Como decíamos al principio de estas líneas, las actividades culturales y artísticas son el final de un proceso y el comienzo de otro. Ahora, con las bases sentadas, este final feliz es necesariamente el comienzo de otra historia, que, en este caso, protagonizaremos los ciudadanos casi en exclusiva: ahora toca saber aprovechar lo que nos hemos dado a nosotros mismos y mejorarnos como sociedad y como individuos sensibles, curiosos y abiertos.

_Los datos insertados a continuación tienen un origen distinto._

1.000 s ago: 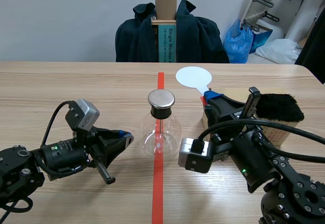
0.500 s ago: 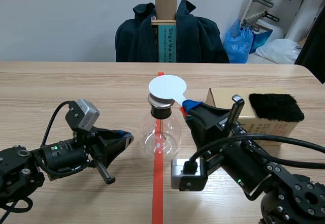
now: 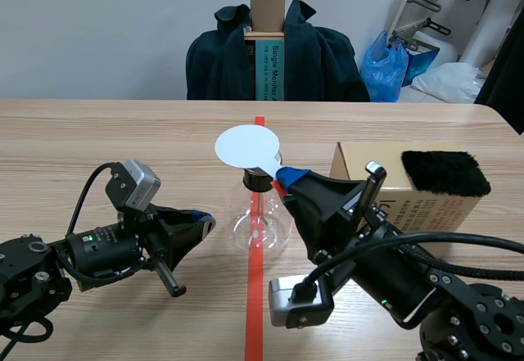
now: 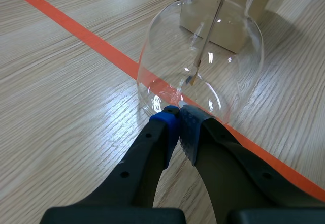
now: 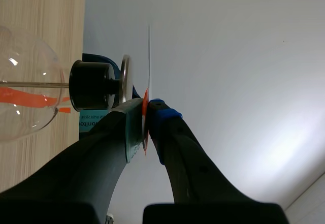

Por eso, más importante que el día de hoy, el de la inauguración oficial y protocolaria, lo será el de mañana, el de la apertura de puertas a la ciudadanía, pero, sobre todo, el siguiente, y el otro, y el otro... Las jornadas anónimas, fechas que pasan desapercibidas en el calendario de grandes acontecimiento pero que, al final, son las que revelan verdaderamente el interés, la curiosidad y la ilusión.

En este sentido, añade López Cuenca algo que no debemos olvidar -que ya sabemos que las inauguraciones las carga el diablo: parece que el trabajo ya está todo hecho, que todo es maravilloso...-: «Habrá que ver si el viejo museo decimonónico ha dejado de ser el templo aquel de las telarañas sólo para convertirse en un trofeo político de las élites y una atracción más del parque temático, o si hay esperanza de que pueda ser otra cosa, y recuperar aquella función educativa, es decir, liberadora, que fue capaz de tener en sus orígenes».

Dice María Morente, la directora del Museo de Málaga, que el centro puede recorrerse razonablemente en unas dos horas y media -recordemos: casi 15.000 metros cuadros útiles-. Pueden ser los 150 minutos que más nos cundan, los más necesarios en unos tiempos en los que la ciudad, poco a poco, escaparatea sus calles en forma de centro de ocio y turístico sin mayor identidad que la carta de tapas y bebidas de cada bar y restaurante con terraza.